Filed Under: ORGANIC COCONUT AMINOS

SAUTÉED SHRIMP WITH COCONUT AMINOS

October 22, 2024 by Intan Leave a Comment

Ingredients

  • 500 grams large or XL shrimp, peeled and deveined
  • 2 Lemons, zested and cut into quarters
  • 1 Tbsp Olive oil or coconut oil
  • 2 cloves Minced Garlic
  • 2 Tbsp Unsalted Butter
  • 2 Tbsp D’Natural Organic Coconut Aminos
  • 1 Tbsp Parsley, finely chopped
  • Garnish: Black and white sesame seeds; Kosher salt and black pepper

Directions

  1. Prep the Shrimp: Peel and devein the shrimp, then rinse with cold running water and pat dry with paper towels. Season lightly with kosher salt.
  2. Lemon Zest: Using a zester or fine grater, gently scrape the yellow rind of the lemon, avoiding the bitter white pith underneath.
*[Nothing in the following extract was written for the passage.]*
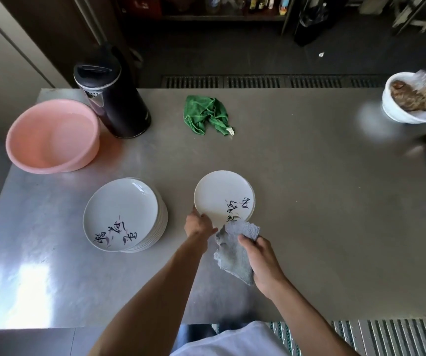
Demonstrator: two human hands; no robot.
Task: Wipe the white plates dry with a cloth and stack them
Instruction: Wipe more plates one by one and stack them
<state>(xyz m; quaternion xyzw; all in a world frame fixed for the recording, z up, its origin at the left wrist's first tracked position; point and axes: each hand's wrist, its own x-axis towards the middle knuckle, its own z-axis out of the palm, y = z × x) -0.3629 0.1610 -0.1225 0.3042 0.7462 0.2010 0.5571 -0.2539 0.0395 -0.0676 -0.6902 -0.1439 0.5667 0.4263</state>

This zest will add extra flavor to the finished dish. Slice the lemon into quarters for serving.
  3. Heat the Oil: Heat the olive oil or coconut oil over medium-high heat in a large skillet. Add the minced garlic before the pan gets too hot to prevent burning. Sauté the garlic for about 30 seconds until it becomes fragrant.
  4. Cook the Shrimp: Add the shrimp to the skillet in a single layer. Cook for 1-2 minutes on each side, or until the shrimp turn white and opaque.
  5. Add Coconut Aminos: Once the shrimp are cooked, add the unsalted butter, 2 tablespoons of D’Natural Organic Coconut Aminos, and the juice of half a lemon to the skillet. Stir constantly and cook for an additional 30 seconds. The coconut aminos will slightly caramelize, coating the shrimp with a sweet and savory glaze.
  6. Serve: Serve the sautéed shrimp over a bed of rice. Sprinkle lemon zest, chopped parsley, and sesame seeds over the top. Serve with lemon wedges.